▶ [YOUR GOAL]: Only lines holding the string "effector" are wanted; copy each one from the material.

DATA EXCERPT section start

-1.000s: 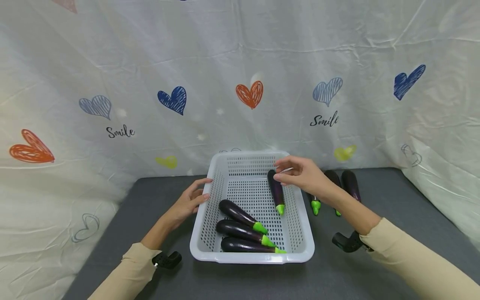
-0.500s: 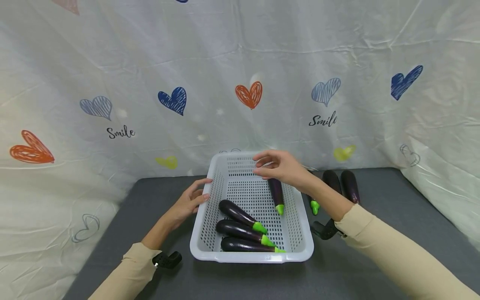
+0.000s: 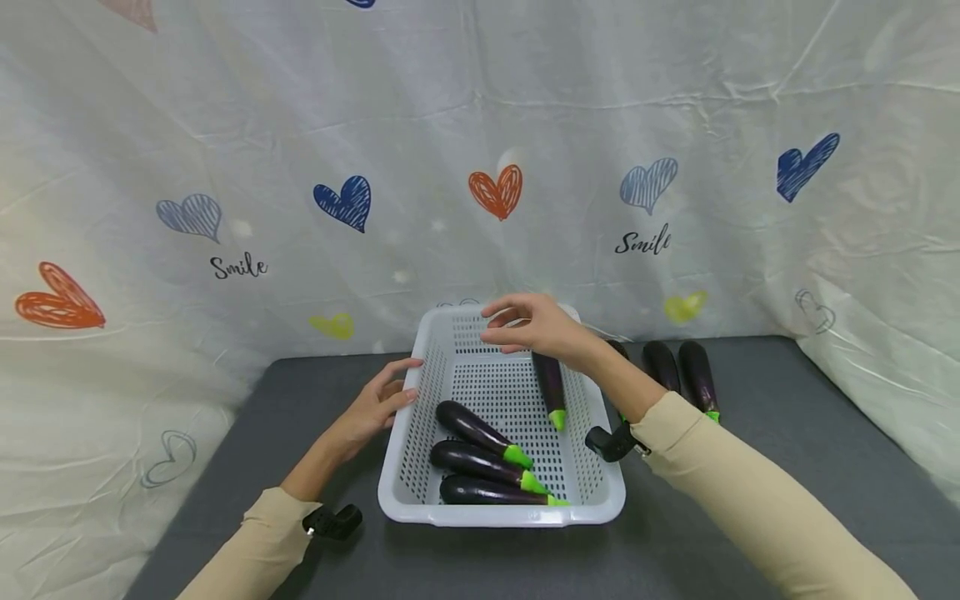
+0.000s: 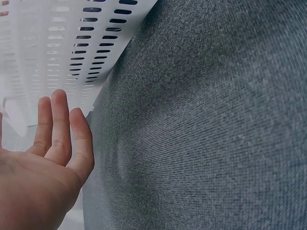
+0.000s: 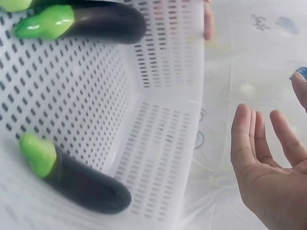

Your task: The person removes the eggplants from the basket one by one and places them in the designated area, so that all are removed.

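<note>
A white perforated plastic basket stands on the dark table. Three eggplants lie grouped in its near part, one of them at the top of the group. A single eggplant lies along the right side, its far end hidden by my right hand in the head view. My right hand is over the basket's far end with nothing in it, fingers loosely bent. My left hand is at the basket's left wall, its fingertips against or very near the rim; its fingers look fairly straight in the left wrist view.
Several eggplants lie on the table right of the basket, the rightmost one partly behind the right sleeve. A white cloth printed with hearts hangs behind the table.
My right hand has moved left and slightly away, from over the lone eggplant to the basket's far middle. The left hand and the eggplants stay in place.
</note>
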The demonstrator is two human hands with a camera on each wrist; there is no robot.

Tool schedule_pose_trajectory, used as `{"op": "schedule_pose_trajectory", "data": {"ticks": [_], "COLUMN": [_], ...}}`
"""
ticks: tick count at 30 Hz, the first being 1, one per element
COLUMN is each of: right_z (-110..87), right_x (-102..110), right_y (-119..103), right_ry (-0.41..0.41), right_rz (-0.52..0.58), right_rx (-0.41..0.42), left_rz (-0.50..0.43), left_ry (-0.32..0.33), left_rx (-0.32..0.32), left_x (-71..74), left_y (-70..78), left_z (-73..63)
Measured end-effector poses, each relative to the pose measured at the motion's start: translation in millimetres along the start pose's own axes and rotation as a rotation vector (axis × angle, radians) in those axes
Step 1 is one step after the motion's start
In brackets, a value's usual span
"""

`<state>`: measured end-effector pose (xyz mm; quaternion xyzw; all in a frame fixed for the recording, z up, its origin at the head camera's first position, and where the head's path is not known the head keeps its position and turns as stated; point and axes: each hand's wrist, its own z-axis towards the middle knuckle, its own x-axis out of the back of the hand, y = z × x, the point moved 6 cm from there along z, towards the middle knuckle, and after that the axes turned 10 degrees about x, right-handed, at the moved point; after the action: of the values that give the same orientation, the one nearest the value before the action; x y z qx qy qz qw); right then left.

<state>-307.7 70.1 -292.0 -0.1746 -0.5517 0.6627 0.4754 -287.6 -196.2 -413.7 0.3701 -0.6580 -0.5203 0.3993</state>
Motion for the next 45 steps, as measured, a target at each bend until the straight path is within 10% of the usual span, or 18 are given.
{"op": "schedule_pose_trajectory", "data": {"ticks": [14, 45], "right_z": [23.7, 17.7], "right_x": [-31.8, -79.4], "right_y": [27.2, 87.5], "right_ry": [-0.001, -0.175], "right_rz": [0.12, -0.013], "right_rx": [-0.06, -0.291], "left_rz": [-0.004, 0.014], "left_ry": [0.0, 0.011], "left_rx": [0.02, 0.038], "left_x": [-1.6, 0.0], "left_y": [2.6, 0.7], "left_z": [-1.9, -0.5]}}
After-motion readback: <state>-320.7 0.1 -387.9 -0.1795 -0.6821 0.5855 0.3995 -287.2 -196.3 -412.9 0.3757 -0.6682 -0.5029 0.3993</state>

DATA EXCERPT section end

▶ [RESULT OF THE EXERCISE]:
Measured end-effector poses, each relative to the pose measured at the motion's start: translation in millimetres along the start pose's own axes and rotation as a rotation vector (axis × angle, radians) in those axes
`<state>`: measured end-effector pose (xyz mm; quaternion xyzw; all in a frame fixed for the recording, z up, its origin at the head camera's first position, and where the head's path is not known the head keeps its position and turns as stated; point and axes: each hand's wrist, its own z-axis towards the middle knuckle, its own x-axis out of the back of the hand, y = z × x, the point moved 6 cm from there along z, towards the middle knuckle, and after that the axes turned 10 degrees about x, right-handed, at the moved point; after the action: of the values that give the same orientation, the one nearest the value before the action; x y z qx qy qz qw); right then left.

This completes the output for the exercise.